Émotif, jeudi matin, lors de l'annonce de son départ de la politique, le premier ministre sortant Philippe Couillard a tout de même de quoi être fier de son parcours en tant que chef du parti libéral, qui aura laissé le Québec dans une situation économique enviable, par rapport à celle dont il a hérité des mains de Jean Charest en 2013.

Le PLQ par contre aura beaucoup de travail à faire pour se relever de cette dure défaite. Du haut de leur tour de contrôle et imbus de leur présomption de supériorité morale et intellectuelle, les libéraux n'ont rien vu venir. Ils sont autant préparés à rebâtir qu'ils l'étaient à perdre: c'est-à-dire aucunement. Car à l'intérieur de ce parti, se trouve non pas une infanterie de bâtisseurs, mais une élite conventionnelle qui s'attendaient à conserver indéfiniment le pouvoir.

Que dire du Parti québécois, dont le destin était quasiment prédéterminé?

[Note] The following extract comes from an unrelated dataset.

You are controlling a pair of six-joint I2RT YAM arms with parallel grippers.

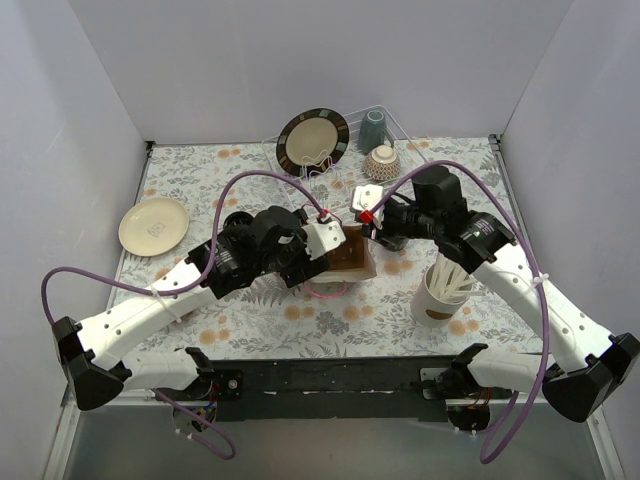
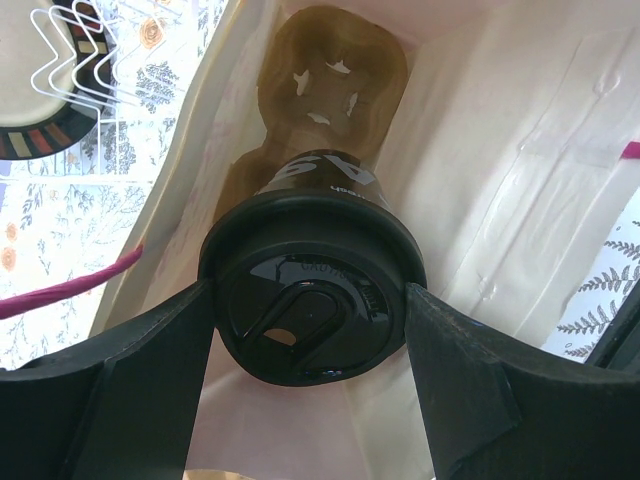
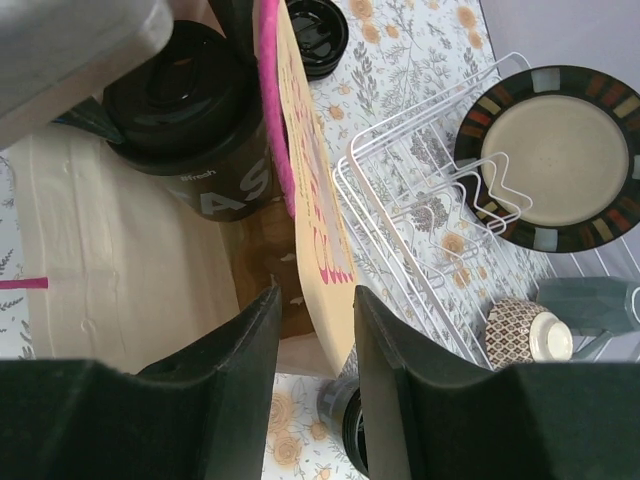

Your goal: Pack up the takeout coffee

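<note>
The left end effector (image 2: 310, 320) is pinching the takeout coffee cup (image 2: 322, 178) by its black lid (image 2: 300, 330), one finger pressing on each side of the rim. This is letting the cup hang upright inside the paper bag (image 2: 500, 150). Directly below that end effector, at the bag's bottom, the brown cup carrier (image 2: 330, 80) is waiting with its slit holder. Gripping at the lid is probably keeping the fingers clear of the bag's walls during lowering.

The right end effector (image 3: 315, 295) is straddling the bag's wall with its fingers spread partway, one inside and one outside. It is likely steadying the mouth open for the cup; a gap is showing beside the wall, so a firm clamp is not evident. The pink handle (image 3: 272, 100) is curving just ahead of it. Beyond it, a second black lid (image 3: 318, 35) is sitting on the table (image 3: 420, 60); whether a cup is under it I cannot tell.

White letters "AS" and a small "fresh" are showing on the cup's side. The lid's embossed text and the bag's pink print are too unclear to read.
</note>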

Car, sans projet porteur - le projet souverainiste est en perte de vitesse depuis le référendum de 1995 et les célèbres flèches «l'argent et le vote ethnique» envoyées par Parizeau - et malgré une rigueur intellectuelle intéressante, ils ne sont plus capables de soulever les foules. Les purs et durs des premières heures vieillissent inévitablement, et la relève se laisse séduire par d'autres formations, Québec solidaire, notamment.

Et nous, les perdus

Quand on pose la question, à soi-même, à son entourage, à son réseau d'amis, réels ou virtuels: «Vos préoccupations ont-elles été entendues?», la réponse est «Non». Au-delà des baisses de taxes, des référendums, des burka, kirpan, hijab et crucifix, il y a la question fondamentale du bonheur.

Est-ce que notre mode de vie est sain? Sommes-nous heureux? Ce sont des questions larges, certes, mais qui nous mènent à des considérations assez pointues: sur la validité de notre modèle économique, sur l'importance de protéger nos milieux naturels, sur l'urgence de diminuer la congestion routière, autant pour des raisons écologiques que sociales, pour ne nommer que celles-là.

Quelques semaines après la démission fracassante du ministre d'État français Nicolas Hulot, nous, au Québec, discutons encore des «petits pas» et pratiquons de la petite politique pendant que le grand enjeu de la dégradation irréversible de notre planète aurait à peine été évoqué par les principaux intéressés à nous gouverner pendant les quatre prochaines années.

Force est d'admettre que la politique n'est plus un jeu idéologique ni un jeu stratégique. La politique en 2018 est strictement un jeu émotif.

Force est d'admettre que la politique n'est plus un jeu idéologique ni un jeu stratégique. Elle n'est certainement pas quantifiable par les sondages. La politique en 2018 est strictement un jeu émotif. Un chef est sympathique ou bien il est haïssable, et leurs militants adhèrent aux énoncés partisans avec une fureur qui rendrait jaloux des dictateurs.

Au lieu de nous attarder sur la transition d'un gouvernement libéral à un gouvernement caquiste, nous devrions nous poser la question: le gouvernement est au service de qui et au nom de quelle idéologie? Si la réponse ne nous satisfait pas, et bien il serait temps d'arrêter de tolérer les discours passéistes, diviseurs et émotifs, d'arrêter de se faire prendre au jeu et de voter en conséquence.

Il serait temps de nous rallier autour d'un nouveau projet porteur et forcément rassembleur: celui de notre survie. Changeons de discours et nous aurons encore une chance de modifier la direction que prendra ce nouveau gouvernement.